Nach Volumen ist alkoholfreies Bier das größte Segment. Nach Wachstumsrate und Premium-Preisdynamik ist der AF-Spirituosenbereich das am schnellsten reifende Segment. Online/DTC ist der am schnellsten wachsende Vertriebskanal über alle AF-Segmente hinweg — plus rund 208 % gegenüber dem Vorjahr.

Welche Signale zeigen, dass dies kein kurzlebiger Trend ist?

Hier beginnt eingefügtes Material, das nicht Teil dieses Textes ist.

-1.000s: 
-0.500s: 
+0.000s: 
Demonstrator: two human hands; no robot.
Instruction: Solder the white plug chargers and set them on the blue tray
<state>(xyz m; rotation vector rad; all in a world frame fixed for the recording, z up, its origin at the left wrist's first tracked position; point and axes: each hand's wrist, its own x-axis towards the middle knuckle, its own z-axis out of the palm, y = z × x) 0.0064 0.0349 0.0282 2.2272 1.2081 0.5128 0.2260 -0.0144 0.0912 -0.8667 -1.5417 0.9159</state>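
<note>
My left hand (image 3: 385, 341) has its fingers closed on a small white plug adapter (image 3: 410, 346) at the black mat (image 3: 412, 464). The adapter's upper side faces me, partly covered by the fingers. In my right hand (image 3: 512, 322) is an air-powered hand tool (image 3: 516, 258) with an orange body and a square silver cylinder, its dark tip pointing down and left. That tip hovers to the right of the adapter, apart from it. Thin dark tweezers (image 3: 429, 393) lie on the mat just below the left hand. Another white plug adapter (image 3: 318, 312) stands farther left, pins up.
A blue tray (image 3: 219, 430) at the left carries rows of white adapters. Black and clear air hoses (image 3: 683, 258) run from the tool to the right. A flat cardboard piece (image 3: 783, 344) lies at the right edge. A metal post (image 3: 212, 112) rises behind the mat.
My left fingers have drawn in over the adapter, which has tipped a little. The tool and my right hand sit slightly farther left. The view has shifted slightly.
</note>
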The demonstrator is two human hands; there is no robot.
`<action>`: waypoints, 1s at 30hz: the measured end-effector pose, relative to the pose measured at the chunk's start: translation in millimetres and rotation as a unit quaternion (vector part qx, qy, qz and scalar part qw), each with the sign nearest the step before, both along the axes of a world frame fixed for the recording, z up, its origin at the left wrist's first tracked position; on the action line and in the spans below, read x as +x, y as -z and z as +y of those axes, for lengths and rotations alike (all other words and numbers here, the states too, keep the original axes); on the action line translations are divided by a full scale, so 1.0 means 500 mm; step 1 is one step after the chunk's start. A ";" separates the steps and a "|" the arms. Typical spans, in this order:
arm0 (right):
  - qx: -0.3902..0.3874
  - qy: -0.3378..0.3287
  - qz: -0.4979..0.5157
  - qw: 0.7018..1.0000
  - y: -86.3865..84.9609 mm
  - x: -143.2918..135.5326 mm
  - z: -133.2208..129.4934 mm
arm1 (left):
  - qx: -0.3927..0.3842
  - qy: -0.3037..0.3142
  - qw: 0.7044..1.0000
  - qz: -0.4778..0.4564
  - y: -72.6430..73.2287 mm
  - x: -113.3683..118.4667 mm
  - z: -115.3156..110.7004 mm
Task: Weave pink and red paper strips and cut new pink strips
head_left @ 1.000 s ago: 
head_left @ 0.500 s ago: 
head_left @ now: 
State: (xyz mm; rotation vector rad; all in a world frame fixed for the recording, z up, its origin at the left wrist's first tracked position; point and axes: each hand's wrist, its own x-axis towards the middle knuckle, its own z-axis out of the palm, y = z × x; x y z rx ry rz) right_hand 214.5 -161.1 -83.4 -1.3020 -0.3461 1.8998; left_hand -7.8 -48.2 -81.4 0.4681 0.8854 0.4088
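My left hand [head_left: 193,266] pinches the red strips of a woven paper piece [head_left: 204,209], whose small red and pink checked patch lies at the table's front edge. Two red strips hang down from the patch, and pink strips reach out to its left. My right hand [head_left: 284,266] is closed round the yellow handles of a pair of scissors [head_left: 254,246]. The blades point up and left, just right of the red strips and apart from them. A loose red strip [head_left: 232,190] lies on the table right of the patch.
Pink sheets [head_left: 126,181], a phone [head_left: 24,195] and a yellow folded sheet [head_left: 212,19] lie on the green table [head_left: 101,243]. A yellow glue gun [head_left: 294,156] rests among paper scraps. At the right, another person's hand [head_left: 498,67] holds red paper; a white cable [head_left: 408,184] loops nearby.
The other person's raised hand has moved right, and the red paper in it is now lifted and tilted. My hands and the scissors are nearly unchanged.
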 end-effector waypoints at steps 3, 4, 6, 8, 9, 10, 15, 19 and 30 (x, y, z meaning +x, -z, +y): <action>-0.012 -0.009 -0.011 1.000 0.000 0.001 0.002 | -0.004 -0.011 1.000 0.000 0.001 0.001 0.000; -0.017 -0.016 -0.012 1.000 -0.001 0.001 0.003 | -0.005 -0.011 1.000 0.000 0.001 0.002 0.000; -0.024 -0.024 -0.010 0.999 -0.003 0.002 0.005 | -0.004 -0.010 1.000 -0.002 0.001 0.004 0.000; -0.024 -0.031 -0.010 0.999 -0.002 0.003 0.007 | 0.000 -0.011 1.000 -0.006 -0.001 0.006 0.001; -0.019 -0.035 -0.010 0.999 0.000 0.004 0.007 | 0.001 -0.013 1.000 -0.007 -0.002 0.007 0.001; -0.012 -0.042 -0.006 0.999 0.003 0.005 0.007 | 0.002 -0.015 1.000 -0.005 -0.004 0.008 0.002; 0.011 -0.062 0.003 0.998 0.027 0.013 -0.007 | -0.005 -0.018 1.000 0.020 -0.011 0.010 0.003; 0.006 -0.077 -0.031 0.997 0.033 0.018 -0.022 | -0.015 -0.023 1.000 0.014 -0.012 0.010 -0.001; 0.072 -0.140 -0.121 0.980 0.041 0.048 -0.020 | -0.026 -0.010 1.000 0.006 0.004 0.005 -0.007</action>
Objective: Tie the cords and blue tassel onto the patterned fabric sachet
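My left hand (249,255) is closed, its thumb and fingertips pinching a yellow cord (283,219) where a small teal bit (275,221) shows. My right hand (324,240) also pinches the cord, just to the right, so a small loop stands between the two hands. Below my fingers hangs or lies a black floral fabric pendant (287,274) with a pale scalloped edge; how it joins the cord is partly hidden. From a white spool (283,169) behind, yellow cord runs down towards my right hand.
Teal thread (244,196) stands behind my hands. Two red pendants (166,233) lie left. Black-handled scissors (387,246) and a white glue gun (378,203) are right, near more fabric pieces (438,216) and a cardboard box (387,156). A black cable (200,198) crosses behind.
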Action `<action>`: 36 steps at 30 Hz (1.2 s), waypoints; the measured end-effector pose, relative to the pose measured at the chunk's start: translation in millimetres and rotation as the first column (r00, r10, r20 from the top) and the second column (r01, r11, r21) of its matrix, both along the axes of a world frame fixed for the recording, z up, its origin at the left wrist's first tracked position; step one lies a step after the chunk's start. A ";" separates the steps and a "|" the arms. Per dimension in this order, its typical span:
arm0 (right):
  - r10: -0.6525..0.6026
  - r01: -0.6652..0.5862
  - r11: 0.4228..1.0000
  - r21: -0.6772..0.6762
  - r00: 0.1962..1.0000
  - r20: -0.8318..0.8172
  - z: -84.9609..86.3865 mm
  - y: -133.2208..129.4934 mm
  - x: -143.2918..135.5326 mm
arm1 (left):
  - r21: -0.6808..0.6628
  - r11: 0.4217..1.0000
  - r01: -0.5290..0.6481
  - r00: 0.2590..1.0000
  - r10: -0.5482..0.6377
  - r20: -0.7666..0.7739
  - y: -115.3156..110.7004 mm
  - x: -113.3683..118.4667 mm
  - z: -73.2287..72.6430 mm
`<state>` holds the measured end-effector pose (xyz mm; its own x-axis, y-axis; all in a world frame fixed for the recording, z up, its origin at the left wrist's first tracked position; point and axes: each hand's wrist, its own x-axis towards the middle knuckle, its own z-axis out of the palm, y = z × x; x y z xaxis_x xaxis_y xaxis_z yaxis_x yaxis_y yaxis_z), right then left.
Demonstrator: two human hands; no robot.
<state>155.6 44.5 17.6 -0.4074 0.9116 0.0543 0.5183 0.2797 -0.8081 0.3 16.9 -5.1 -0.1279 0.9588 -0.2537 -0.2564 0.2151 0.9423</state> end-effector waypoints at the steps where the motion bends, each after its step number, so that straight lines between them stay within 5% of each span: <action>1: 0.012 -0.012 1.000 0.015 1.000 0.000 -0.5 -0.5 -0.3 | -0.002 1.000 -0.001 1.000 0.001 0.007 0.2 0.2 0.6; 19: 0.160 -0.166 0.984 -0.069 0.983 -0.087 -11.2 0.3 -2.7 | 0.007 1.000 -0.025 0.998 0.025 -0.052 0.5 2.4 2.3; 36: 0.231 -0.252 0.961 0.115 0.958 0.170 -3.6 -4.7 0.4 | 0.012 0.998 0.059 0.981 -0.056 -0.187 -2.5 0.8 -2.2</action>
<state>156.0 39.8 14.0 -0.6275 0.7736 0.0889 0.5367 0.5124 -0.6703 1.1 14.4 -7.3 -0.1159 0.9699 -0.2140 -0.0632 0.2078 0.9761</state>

Diageos Übernahme von Ritual Zero Proof (September 2024), die Listung von Edna's in allen 526 US-Filialen von Whole Foods (Februar 2026), der AF-Bier-Marktanteil von Athletic Brewing von rund 12,8 % sowie anhaltend zweistellige CAGR-Daten aus mehreren unabhängigen Marktforschungshäusern (IWSR, NIQ, GMI).

Wie oft wird dieser Bericht aktualisiert?

Dieser Pillar-Bericht wird vierteljährlich aktualisiert. Das Datum der letzten Änderung steht im Artikelkopf. Avenors proprietäre Launch-Benchmark-Daten werden jährlich aktualisiert.